This is a long post and I don't mean to break up the discussion as the biggest financial rescue in U.S. history goes forward. So the rest is after the jump.

Spitzer develops two well-supported indictments of legal scholarship. First, much of it is not scholarship in search of the truth but lawyering, clever brief writing in the wrong forum. Second, much of it is published in student-run law reviews as opposed to peer-reviewed journals and that leads to bad habits and poor quality control (note some law journals are peer reviewed). In the heart of the book, he offers three examples of poor quality constitutional scholarship, as run by law professors: the line item veto, presidential commander in chief powers, and gun control. Spitzer has previously published on all three topics and apparently feels his scholarship, and that of other political scientists, including some giants like Edward Corwin, has been slighted in the law reviews. To be fair, that’s not the main focus of his critique. An undercurrent in the book is his dismay at some of the questionable constitutional interpretations put forward by the Bush administration, particularly those advanced by John Yoo in the area of presidential war powers. Spitzer clearly believes that the fact that these ideas were first advanced in law reviews gave Yoo and his theories a credibility in the administration that was unwarranted.

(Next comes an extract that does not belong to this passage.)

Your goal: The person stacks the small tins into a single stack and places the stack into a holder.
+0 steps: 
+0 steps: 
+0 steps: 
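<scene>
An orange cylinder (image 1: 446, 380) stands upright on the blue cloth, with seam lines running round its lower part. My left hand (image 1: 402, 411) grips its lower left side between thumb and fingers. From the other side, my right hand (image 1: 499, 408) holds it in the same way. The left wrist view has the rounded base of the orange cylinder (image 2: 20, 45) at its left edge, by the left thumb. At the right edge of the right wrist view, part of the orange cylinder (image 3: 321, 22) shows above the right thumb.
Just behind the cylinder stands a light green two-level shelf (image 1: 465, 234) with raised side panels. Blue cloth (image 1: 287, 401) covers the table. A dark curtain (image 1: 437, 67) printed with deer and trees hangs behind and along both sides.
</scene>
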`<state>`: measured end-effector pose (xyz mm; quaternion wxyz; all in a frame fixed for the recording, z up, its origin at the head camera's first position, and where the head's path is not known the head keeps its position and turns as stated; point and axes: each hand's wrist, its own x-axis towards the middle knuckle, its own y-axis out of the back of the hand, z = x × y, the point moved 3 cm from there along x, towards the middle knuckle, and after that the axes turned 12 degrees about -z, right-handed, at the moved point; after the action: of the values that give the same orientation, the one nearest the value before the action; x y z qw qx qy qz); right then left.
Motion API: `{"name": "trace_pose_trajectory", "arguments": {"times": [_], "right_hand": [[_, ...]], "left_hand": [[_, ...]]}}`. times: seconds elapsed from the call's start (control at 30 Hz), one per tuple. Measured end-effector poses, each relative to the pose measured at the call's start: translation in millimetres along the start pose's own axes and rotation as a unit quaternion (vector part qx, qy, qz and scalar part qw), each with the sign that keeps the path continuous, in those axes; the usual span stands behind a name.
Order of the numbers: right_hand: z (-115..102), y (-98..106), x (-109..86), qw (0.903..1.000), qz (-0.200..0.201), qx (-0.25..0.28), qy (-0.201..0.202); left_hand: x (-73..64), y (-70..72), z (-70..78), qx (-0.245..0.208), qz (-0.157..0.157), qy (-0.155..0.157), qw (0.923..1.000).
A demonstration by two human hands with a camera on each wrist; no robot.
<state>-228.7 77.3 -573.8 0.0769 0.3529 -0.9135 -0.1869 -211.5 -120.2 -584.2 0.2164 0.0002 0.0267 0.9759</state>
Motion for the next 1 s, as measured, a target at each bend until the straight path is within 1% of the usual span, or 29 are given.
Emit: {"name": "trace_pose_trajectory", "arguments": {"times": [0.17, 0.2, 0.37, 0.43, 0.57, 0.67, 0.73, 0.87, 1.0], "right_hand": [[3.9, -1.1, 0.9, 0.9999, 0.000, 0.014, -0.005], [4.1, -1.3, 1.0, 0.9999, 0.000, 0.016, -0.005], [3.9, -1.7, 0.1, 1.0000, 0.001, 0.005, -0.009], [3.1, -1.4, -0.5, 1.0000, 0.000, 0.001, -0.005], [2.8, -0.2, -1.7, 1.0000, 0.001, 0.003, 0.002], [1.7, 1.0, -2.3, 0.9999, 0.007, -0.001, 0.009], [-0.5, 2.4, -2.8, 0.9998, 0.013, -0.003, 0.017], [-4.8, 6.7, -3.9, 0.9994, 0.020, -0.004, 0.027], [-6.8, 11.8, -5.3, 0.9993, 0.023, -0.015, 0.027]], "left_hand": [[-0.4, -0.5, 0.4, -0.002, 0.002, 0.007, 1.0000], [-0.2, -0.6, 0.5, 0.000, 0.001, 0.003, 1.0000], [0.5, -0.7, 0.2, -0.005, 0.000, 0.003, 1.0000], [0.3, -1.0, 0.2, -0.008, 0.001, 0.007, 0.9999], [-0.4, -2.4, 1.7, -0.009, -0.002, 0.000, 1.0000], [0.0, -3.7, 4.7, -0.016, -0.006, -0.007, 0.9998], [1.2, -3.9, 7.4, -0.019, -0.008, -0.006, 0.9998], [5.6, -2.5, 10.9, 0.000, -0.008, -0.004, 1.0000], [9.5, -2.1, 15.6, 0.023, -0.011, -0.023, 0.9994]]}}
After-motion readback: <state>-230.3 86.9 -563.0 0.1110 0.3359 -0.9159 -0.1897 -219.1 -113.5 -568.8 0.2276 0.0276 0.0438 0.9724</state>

Spitzer does not deny that law reviews publish a great deal of first-rate scholarship. He contends, “the central problem is not that there is no limit to superb writing and analysis but rather that there is no floor to dreadful writing and analysis.” He thinks peer review might reduce this problem, but offering solutions is not his main focus (they are not likely to be adopted). Rather, he tries to illustrate the effects of poor analysis on the quality of constitutional argument and to policies adopted by the executive and judicial branches. In other words, bad articles can have real-world effects.

No one will deny that law reviews sometimes print bad articles with terrible arguments. Whether there is a clear advantage for peer reviewed journals in this respect might be doubted. Certainly Spitzer does not turn his critical gaze on political science journals in his quest for shoddy scholarship. He does argue that poor quality scholarship is less likely to be published in peer reviewed journals. But how to show this? I suppose he might have looked at citation counts of articles he thinks are bad. If poor work is cited favorably in law reviews, that would show the “hundred flowers bloom” approach of law schools is not self-correcting. But he would have to show the same thing doesn’t happen in political science journals.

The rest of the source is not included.